| Problem |
The lines to copy are those with "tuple" in them. Pull each one from the entries below.

BEGIN Data for review

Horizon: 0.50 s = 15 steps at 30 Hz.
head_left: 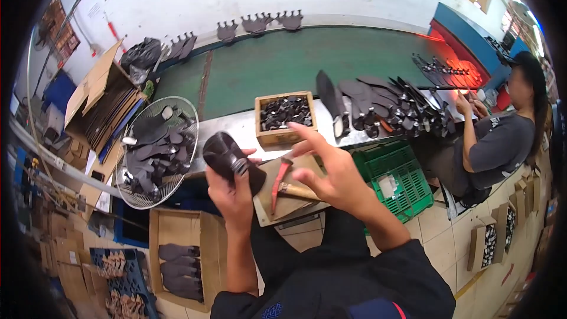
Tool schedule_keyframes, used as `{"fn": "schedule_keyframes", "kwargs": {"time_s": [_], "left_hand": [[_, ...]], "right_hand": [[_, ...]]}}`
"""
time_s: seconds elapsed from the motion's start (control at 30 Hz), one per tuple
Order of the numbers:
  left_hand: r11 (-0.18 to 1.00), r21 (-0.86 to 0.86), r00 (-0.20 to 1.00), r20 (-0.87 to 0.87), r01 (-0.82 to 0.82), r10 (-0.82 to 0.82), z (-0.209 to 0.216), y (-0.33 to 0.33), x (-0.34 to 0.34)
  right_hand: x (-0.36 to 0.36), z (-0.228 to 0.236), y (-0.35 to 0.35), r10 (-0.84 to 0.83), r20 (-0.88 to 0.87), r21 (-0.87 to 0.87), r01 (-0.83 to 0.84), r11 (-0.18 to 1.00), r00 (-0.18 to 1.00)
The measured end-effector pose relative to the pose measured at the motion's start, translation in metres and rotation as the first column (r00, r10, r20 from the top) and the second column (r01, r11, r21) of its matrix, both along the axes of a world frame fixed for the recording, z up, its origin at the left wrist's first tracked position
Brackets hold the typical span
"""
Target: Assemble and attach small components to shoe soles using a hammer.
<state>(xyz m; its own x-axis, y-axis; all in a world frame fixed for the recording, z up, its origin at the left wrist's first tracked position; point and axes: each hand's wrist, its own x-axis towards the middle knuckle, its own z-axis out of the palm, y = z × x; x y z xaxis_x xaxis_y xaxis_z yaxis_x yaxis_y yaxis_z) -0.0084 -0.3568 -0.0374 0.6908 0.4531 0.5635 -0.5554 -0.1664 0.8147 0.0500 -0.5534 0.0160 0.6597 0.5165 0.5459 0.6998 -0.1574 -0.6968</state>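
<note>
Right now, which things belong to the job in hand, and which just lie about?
Job, likely: glossy black shoe part, left hand; red-headed, wooden-handled hammer; wooden box of dark parts.
Lying about, likely: green plastic crate; black plastic bag.

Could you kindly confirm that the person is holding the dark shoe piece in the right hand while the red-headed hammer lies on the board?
Not quite: the head view shows the dark shoe piece in the person's left hand, not the right hand. The red-headed hammer does lie on the board, as you said.
</note>
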Motion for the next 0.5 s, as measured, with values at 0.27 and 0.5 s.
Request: {"fn": "schedule_keyframes", "kwargs": {"time_s": [0.27, 0.5], "left_hand": [[0.899, -0.437, 0.966, -0.238, -0.014, -0.101, -0.011, -0.023, -0.033], [0.682, 0.712, 0.777, -0.33, -0.168, 0.536, -0.105, -0.026, 0.036]], "right_hand": [[-0.03, -0.131, -0.09, -0.239, -0.017, -0.583, 0.184, 0.791, 0.971], [-0.076, -0.13, -0.159, -0.156, -0.834, -0.003, 0.278, 0.961, 0.529]]}}
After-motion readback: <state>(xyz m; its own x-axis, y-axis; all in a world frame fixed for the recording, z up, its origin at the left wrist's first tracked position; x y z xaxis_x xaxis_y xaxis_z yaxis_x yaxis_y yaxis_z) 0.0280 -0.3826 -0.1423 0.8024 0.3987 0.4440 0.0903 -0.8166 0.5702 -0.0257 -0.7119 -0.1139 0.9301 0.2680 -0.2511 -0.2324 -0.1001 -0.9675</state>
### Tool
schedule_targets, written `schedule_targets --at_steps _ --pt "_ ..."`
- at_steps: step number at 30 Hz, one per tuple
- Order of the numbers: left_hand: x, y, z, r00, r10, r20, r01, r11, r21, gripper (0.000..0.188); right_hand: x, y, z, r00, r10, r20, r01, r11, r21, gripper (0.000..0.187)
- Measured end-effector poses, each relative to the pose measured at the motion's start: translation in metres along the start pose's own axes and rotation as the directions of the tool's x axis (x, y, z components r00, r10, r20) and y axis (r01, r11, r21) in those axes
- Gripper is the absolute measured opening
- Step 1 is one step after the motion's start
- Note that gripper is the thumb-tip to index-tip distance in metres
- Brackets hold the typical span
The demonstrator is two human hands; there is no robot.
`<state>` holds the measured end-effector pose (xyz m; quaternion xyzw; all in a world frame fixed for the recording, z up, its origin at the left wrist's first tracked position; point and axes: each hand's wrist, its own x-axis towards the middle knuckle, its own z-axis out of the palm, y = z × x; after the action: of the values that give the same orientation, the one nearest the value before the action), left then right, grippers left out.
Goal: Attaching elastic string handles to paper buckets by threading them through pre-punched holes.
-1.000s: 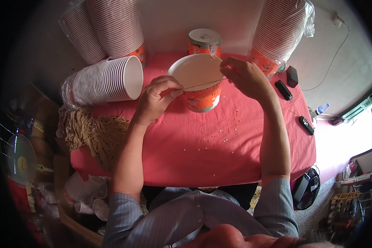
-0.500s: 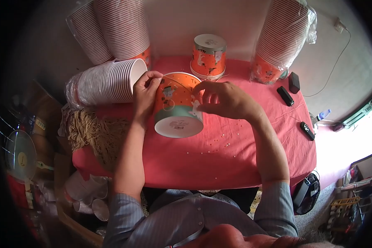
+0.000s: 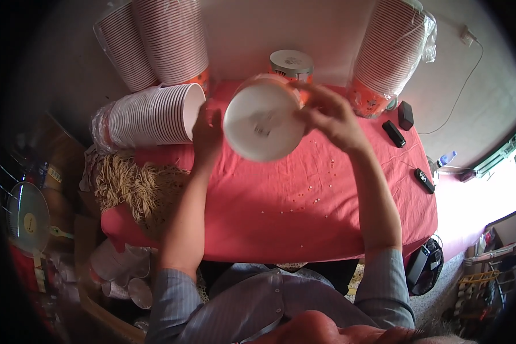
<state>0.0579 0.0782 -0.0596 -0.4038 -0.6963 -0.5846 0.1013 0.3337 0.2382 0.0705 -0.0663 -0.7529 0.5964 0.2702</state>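
Note:
An orange paper bucket point(image 3: 264, 123) is tipped up over the table so that its round white base faces me; its printed side is mostly hidden and blurred. My right hand point(image 3: 329, 117) grips it at the right, thumb near the base and fingers behind. Close by the bucket's left edge, my left hand point(image 3: 208, 129) is closed with curled fingers, and what it pinches is hidden. Behind stands another orange bucket point(image 3: 292, 59), upside down with its white base up and a green band, partly covered by the held one.
Nested white-rimmed buckets point(image 3: 155, 114) lie in plastic at the left; tall wrapped stacks point(image 3: 172, 43) and another stack point(image 3: 387, 57) stand behind. Beige cords point(image 3: 132, 186) hang over the left edge of the red tablecloth point(image 3: 258, 229). Small beads point(image 3: 317, 200) are scattered; black devices point(image 3: 394, 133) lie right.
The bucket has moved up and away and tilted, so its base now faces me instead of its printed side. My right hand has closed on its side; my left hand has dropped slightly.

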Motion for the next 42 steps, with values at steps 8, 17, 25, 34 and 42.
schedule_targets --at_steps 8,17,25,34,42 --pt "-0.015 0.038 0.016 0.915 0.296 0.275 -0.376 0.872 0.312 0.021 0.064 -0.013 -0.076 0.847 -0.028 -0.531 0.065 0.997 0.051 0.057" --pt "-0.016 0.035 0.012 0.906 0.327 0.27 -0.403 0.862 0.308 0.02 0.135 0.023 -0.102 0.819 0.217 -0.531 -0.118 0.969 0.215 0.057" --pt "-0.014 0.035 0.014 0.903 0.324 0.283 -0.407 0.858 0.315 0.019 0.16 0.055 -0.117 0.823 0.295 -0.485 -0.227 0.954 0.194 0.055" --pt "-0.019 0.037 0.012 0.909 0.334 0.248 -0.399 0.871 0.286 0.016 0.158 0.086 -0.104 0.781 0.36 -0.511 -0.284 0.933 0.223 0.053" --pt "-0.015 0.043 0.012 0.91 0.312 0.275 -0.388 0.874 0.294 0.016 0.155 0.092 -0.105 0.769 0.372 -0.519 -0.295 0.928 0.228 0.049"
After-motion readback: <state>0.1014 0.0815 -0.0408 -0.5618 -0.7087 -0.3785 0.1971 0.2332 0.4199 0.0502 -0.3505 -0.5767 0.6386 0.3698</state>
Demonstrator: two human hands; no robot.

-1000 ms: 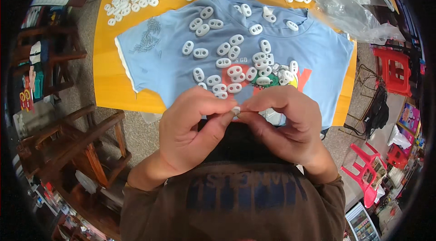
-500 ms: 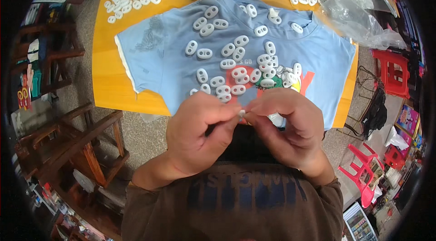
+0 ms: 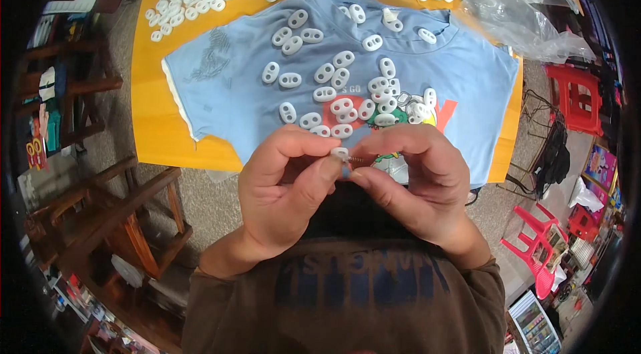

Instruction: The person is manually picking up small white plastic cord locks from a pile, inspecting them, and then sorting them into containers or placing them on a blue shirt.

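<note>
My left hand [image 3: 284, 184] pinches a white oval plastic cord lock piece [image 3: 340, 153] between thumb and forefinger, just past the near edge of the shirt. Against it, my right hand [image 3: 424, 180] has thumb and forefinger closed round a thin, small coil spring [image 3: 356, 159]. A small bluish spot shows below the piece, between the thumbs; what it is I cannot make out. Several more white two-hole cord lock pieces [image 3: 290, 80] lie scattered over a light blue T-shirt [image 3: 254, 100] spread beyond my hands. Some of them overlap over the shirt's print.
The shirt lies on a yellow tabletop [image 3: 157, 120]. Piles of white cord lock pieces [image 3: 197, 2] line its far edge, beside a clear plastic bag [image 3: 514, 24]. Wooden frames [image 3: 127, 214] stand on the left, red plastic stools [image 3: 577, 104] on the right.
My hands have turned and their fingertips have parted somewhat, so the white piece and the spring now show. The shirt and table sit slightly further left in view.
</note>
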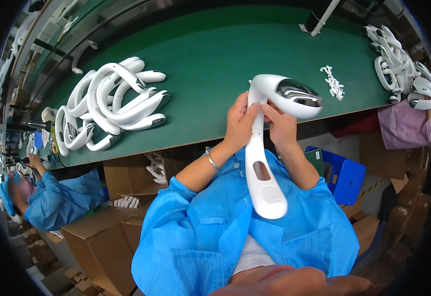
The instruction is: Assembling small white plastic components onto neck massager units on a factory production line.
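Observation:
I hold a white, curved plastic device point(270, 195) in front of my chest, near the table's front edge. Its rounded head carries a glossy dark window, and its long handle has a brownish oval panel and a slotted grille. My left hand point(240, 123) is closed round the neck below the head, thumb along the front. From the other side, the fingers of my right hand point(282, 128) pinch the same neck just under the head. What the fingertips do behind the neck is hidden.
On the green table point(200, 64) lie stacked white curved parts point(112, 98) at left and small white plastic pieces point(334, 84) at right. More white devices point(395, 64) are heaped far right. Below are cardboard boxes point(99, 241) and a blue stool point(344, 177). A co-worker point(62, 197) sits at left.

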`<state>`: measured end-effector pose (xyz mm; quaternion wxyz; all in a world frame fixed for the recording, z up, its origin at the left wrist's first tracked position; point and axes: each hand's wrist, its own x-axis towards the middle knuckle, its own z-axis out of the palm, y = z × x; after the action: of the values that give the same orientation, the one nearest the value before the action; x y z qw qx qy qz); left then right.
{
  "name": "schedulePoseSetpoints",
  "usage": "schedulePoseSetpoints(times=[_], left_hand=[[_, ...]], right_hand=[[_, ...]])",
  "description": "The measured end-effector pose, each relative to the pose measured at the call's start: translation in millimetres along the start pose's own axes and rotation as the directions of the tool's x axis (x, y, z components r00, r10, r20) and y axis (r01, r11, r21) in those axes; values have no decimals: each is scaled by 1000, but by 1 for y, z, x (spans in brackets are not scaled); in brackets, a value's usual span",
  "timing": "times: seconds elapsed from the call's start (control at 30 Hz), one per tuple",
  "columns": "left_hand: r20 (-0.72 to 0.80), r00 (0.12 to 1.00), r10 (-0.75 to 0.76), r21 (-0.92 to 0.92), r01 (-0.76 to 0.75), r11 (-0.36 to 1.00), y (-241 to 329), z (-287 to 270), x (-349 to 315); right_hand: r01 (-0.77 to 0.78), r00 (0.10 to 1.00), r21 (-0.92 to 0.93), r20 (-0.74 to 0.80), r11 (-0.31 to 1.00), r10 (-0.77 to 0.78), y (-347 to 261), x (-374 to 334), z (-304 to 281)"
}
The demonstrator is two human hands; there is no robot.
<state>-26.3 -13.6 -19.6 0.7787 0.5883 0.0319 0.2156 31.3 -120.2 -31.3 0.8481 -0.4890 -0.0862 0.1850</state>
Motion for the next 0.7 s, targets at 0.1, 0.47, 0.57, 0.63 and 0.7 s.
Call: schedulePoseSetpoints(times=[0.1, 0.47, 0.57, 0.63, 0.7], left_hand=[[47, 998, 45, 251, -56, 966, 7, -4, -6], [64, 969, -240, -62, 244, 968, 40, -4, -18], [97, 994, -47, 103, 37, 994, 24, -5, -17], [56, 995, -80, 28, 78, 997, 3, -8, -18], [-13, 1000, -25, 136, 26, 990, -6, -5, -19]], right_hand=[[82, 990, 130, 107, 988, -96, -25, -8, 24], [215, 908, -17, 371, 976, -193, -16, -12, 12], [163, 903, 144, 377, 976, -206, -9, -13, 13], [319, 877, 108, 344, 942, -336, -15, -17, 25], [237, 916, 142, 296, 961, -270, -19, -19, 23]])
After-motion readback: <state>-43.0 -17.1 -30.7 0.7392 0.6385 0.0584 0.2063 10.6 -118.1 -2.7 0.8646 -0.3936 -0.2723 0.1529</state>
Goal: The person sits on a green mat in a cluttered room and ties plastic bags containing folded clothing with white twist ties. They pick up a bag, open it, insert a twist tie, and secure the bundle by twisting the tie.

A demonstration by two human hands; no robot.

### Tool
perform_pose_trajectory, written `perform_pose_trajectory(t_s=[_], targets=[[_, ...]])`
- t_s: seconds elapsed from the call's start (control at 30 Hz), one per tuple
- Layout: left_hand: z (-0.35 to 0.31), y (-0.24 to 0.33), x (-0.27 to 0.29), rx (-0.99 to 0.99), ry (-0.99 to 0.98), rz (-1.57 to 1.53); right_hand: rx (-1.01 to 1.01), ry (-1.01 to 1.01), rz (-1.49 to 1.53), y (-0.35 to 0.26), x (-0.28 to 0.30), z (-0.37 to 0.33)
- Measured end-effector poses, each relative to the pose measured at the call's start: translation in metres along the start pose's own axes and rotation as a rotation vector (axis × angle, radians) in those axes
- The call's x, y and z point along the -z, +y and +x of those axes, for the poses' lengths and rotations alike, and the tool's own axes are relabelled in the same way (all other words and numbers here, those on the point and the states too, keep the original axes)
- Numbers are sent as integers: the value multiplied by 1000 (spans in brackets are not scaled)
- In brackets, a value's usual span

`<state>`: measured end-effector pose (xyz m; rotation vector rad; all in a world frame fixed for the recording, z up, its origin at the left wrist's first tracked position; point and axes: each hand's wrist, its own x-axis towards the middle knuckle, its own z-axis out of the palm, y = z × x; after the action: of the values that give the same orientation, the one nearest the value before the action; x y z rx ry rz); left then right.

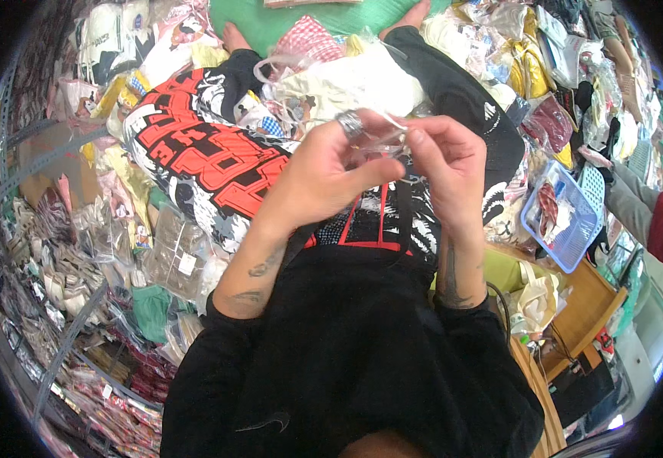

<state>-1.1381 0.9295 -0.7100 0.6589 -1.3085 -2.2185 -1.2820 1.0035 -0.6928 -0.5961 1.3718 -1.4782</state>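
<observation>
Both of my hands meet in front of my lap. My left hand, with a silvery ring-like band on a finger, curls round a crumpled piece of clear plastic; its thumb points toward the other hand. My right hand pinches a thin white cord between thumb and fingertips. Where the cord runs between the fingers is partly hidden. Just beyond the hands lies a heap of cream-white fabric with looped straps, and a pink checked cloth rests behind it.
Bagged garments and fabric pieces crowd both sides. A blue plastic basket stands at the right, near a wooden drawer-like box. Metal shelf rails run along the left. Another person's dark red sleeve shows at the far right.
</observation>
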Motion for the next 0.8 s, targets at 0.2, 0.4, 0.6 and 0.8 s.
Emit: perform_pose_trajectory(t_s=[0.2, 0.4, 0.6, 0.8], targets=[[3, 21, 0, 46, 196, 406, 47, 24, -134, -1, 6, -2], [4, 17, 1, 210, 133, -10, 188, 66, -316, -2, 1, -4], [2, 22, 7, 378, -208, -428, 608, 91, -598, 3, 6, 2], [5, 21, 6, 249, -71, -170, 410, -13, -464, 5, 14, 3]])
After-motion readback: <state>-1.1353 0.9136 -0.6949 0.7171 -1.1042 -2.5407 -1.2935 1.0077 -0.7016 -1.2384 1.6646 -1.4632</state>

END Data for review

| Output |
time_s: seconds elapsed from the motion's start (control at 30 Hz), one per tuple
- at_steps: step number at 30 Hz, one per tuple
  "timing": "times: seconds elapsed from the call's start (control at 30 Hz), one per tuple",
- t_s: seconds elapsed from the call's start (control at 30 Hz), one per tuple

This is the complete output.